DATA SEGMENT

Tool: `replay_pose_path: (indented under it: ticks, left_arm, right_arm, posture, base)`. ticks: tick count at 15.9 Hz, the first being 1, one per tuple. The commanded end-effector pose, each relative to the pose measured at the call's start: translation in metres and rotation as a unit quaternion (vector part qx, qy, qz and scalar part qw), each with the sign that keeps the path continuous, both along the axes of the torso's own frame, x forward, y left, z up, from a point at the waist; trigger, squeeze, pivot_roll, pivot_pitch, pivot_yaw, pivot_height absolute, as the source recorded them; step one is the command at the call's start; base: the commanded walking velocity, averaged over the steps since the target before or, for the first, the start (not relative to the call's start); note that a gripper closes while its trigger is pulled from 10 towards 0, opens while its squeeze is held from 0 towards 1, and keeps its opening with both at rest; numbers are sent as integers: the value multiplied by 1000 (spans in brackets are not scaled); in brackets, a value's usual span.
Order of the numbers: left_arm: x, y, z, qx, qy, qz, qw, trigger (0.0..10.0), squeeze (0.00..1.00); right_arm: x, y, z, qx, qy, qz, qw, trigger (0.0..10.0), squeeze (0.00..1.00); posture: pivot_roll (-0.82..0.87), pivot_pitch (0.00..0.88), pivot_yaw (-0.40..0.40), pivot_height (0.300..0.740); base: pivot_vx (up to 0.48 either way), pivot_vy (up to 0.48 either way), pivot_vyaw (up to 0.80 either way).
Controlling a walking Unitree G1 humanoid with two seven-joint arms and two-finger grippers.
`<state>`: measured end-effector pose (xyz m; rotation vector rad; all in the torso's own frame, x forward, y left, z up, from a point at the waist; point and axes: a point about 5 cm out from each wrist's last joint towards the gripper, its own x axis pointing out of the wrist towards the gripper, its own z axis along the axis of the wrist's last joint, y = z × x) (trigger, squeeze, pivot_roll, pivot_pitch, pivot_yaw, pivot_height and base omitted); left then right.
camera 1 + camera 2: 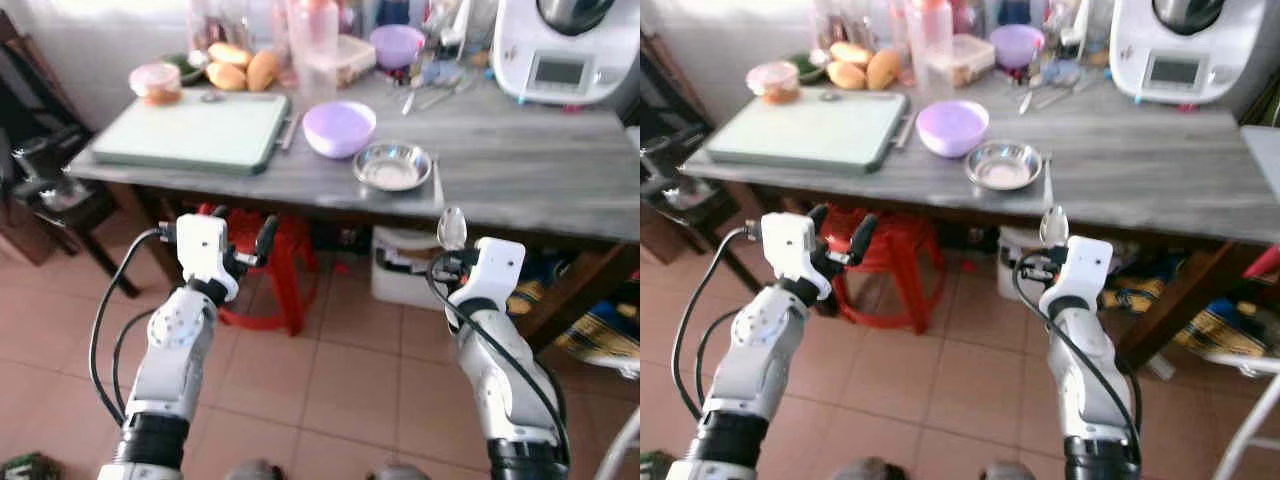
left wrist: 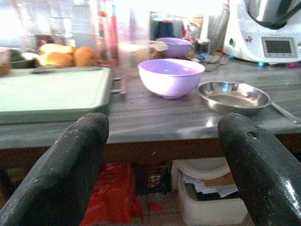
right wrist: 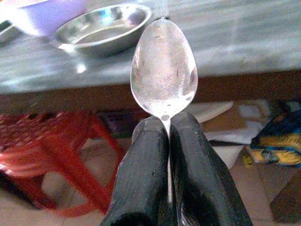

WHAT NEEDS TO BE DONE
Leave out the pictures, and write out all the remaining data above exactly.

ANSWER SECTION
Tool: `replay_pose_path: (indented under it: ticks, left_arm, right_arm, posture, base)`. ticks: tick count at 15.9 Hz, the first being 1, one per tuple. The commanded end-effector pose, each relative to the pose measured at the call's start: translation in metres and rotation as a unit quaternion (vector part qx, qy, qz and scalar part qw), each with the sign that keeps the path continuous, both along the axes of the torso's own frame, x forward, y left, z up, from a point at the waist; trigger, squeeze, pivot_roll, pivot_pitch, pivot_yaw, pivot_height absolute, as the source recorded them; step one is the command at the call's start; base: the commanded walking velocity, averaged over the steps since the target before or, for the first, the start (not relative to the call's start); note that a gripper closes while its trigger is pulled from 10 towards 0, opens while its squeeze is held from 0 towards 1, and keeps its opening with both at rest; numbers are sent as integers: the value multiplied by 1000 (spans in brackets are not scaled); in brackets, a value's usual span.
Order of the numbers: left_arm: x, y, z, qx, qy, qz, qw, trigger (0.0..10.0), squeeze (0.00..1.00); right_arm: x, y, z, qx, qy, qz, qw, trigger (0.0..10.0), squeeze (0.00..1.00); posture: pivot_roll (-0.82..0.87), pivot_pitch (0.00..0.88), pivot_yaw (-0.40..0.40), pivot_height (0.300..0.740); base: pivot_vx (up to 0.48 either way), pivot_vy (up to 0.48 either way), pivot_vyaw (up to 0.80 either way).
Controlling a walking Unitree G1 humanoid with two seven-joint arms and two-finger grippers.
`<state>`: measured end-effector pose (xyz m; rotation vector rad; all in the torso's own frame, x forward, y left, z up, from a point at the waist; point and axes: a point about 5 cm out from each wrist's last joint towards the gripper, its own x axis pointing out of the wrist towards the gripper, its own z axis along the axis of the wrist's last joint, y = z × x) (trigger, squeeze, pivot_roll, pivot_pitch, pivot_yaw, pivot_height and base omitted); left then right.
camera 1 + camera 2: 
left wrist: 
right wrist: 

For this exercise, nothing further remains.